* Markayı yani Dışbank'ı tutmak neden hiç seçenek olmadı? Bankanın satın alınacağının açıklanacağı gün Fortis'in CEO'su, "Biz bankanın adını Fortis olarak değiştireceğiz" dedi.
* Türkler hadi diyelim Bank of America'yı ya da HSBC'yi biliyor ama genelde Fortis'i tanımıyordu. Bu bir risk değil miydi? Markayı tanıtmak için müthiş bir tanıtım kampanyası yapmanız gerekiyor olmalı? Bir kere içinde banka isminin geçmiyor olmasından dolayı algılama farklılığı muhakkak var. Hatta bazı arkadaşlarım 'bu acaba ilaç firması mı' diye sordular. Ama şunu söyleyeyim. Türkiye'deki bankalar ve büyük kurumlar Fortis'i çok iyi tanıyor. Çünkü ilişkileri vardı. Şu anda bizim çok yoğun reklam kampanyaları yapmamızın sebebi de bu markayı daha geniş kitlelere tanıştırmak.
* Peki yeni markayla müşteri tanışırken, ilginç olaylar oluyor mu? Oluyor tabii. Geçen gün arkadaşlarımız Anadolu Yakası'nda bir müşterimizin, "Nerde benim param? Gitti mi yoksa' diye şubede çok telaşlandığını anlattılar. Biz bunun olmaması için önceden duyuru yapmaya çalıştık ama yine de oluyor. 28 Kasım'da biz müşterilere yenilenmenin bir sürprizini de yaşatmak istedik ve aynı anda 183 şubemizin logosunu değiştirdik. Etkili olsun diye böyle yaptık.
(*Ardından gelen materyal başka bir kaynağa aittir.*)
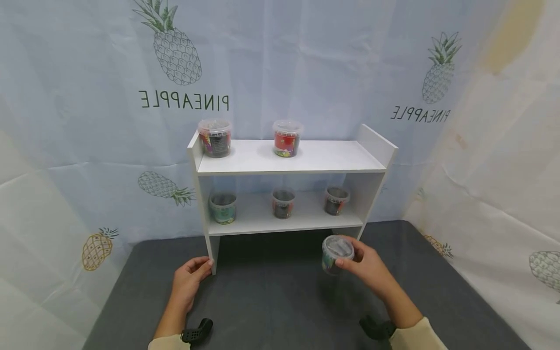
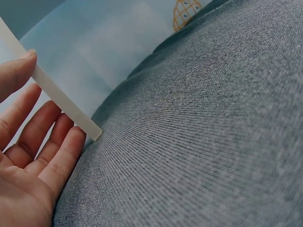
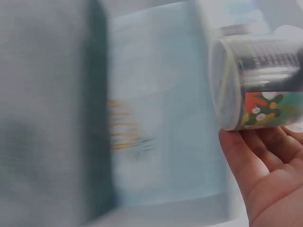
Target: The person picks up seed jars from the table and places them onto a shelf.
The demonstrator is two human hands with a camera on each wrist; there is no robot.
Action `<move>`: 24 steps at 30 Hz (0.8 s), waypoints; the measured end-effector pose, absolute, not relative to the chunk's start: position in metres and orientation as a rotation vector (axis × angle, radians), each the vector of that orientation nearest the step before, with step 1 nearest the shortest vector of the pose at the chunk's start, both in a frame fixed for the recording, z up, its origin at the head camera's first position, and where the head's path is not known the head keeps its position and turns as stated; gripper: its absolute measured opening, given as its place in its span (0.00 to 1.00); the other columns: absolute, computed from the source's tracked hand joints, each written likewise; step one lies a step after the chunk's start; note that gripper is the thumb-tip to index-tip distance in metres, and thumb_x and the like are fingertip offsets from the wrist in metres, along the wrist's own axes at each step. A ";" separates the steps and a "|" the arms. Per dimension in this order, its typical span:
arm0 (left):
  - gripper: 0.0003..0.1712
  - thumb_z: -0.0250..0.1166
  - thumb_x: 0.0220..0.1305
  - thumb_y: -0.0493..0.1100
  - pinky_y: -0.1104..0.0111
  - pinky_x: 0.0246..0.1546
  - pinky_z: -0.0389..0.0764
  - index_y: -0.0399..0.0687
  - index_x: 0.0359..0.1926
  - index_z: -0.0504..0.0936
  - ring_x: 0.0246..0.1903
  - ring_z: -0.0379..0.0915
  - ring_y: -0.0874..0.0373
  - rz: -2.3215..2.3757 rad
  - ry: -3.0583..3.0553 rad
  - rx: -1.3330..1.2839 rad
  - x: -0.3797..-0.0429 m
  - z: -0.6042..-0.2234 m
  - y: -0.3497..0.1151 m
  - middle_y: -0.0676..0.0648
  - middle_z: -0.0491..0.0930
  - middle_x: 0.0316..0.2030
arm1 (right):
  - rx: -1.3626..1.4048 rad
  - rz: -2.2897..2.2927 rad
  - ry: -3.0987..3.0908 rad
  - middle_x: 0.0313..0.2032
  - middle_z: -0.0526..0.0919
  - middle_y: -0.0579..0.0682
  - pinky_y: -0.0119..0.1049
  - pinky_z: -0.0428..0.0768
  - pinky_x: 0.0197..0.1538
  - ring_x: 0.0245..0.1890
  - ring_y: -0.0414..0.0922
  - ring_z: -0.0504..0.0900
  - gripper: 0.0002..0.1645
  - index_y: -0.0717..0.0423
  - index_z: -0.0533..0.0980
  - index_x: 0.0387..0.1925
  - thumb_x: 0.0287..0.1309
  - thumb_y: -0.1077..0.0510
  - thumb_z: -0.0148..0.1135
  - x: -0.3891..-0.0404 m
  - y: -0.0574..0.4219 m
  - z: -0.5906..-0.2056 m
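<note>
My right hand (image 1: 367,265) grips a clear lidded plastic tub (image 1: 336,253) with a colourful label, held above the dark table in front of the shelf's right side. In the right wrist view the tub (image 3: 267,82) appears sideways, with floral and dark label parts, above the fingers. My left hand (image 1: 188,282) pinches the lower front edge of the white shelf's (image 1: 284,227) left side panel. Seen from the left wrist, the thumb lies on one side of the panel (image 2: 66,104) and the fingers on the other.
Two tubs, one dark-labelled (image 1: 217,143) and one red (image 1: 286,144), stand on the top board. A green tub (image 1: 223,214) and two darker tubs (image 1: 282,209) line the lower board. Behind hangs a pineapple-print cloth (image 1: 306,63); a dark grey table (image 1: 271,301) lies beneath.
</note>
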State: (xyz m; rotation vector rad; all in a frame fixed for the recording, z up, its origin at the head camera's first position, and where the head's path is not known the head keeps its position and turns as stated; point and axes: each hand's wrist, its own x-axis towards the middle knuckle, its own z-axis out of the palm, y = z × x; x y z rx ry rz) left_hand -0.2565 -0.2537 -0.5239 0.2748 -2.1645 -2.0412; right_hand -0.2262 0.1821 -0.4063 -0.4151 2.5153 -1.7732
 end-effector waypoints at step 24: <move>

* Televizyonda çok yoğun reklamlarınız dönüyor. Film müziği çok etkileyici. Devam edecek mi? Filmin müziğini Ömer Ahunbay yapmış. Tahmin ediyorum, yaptığımız yoğun reklam kampanyalarımızla önümüzdeki 2 ay içinde Türkiye'de bu markayı duymayan kalmayacak.
* Fortis'in telafuzu zor değil. Bu bir şans mı? Çünkü Fortis üretilmiş bir kelime. Bunu dizayn ederken, tüm dünyada rahatça söylenebilecek ve hatırlanabilecek bir kelime olmasına çok dikkat etmişler. Buna ne kadar para harcadıklarını bilmiyorum ama 15 yıl önce Fortis diye bir banka yoktu. Satın almalarla bugün 30 milyar Euro piyasa değeri olan bir bankaya dönüştü.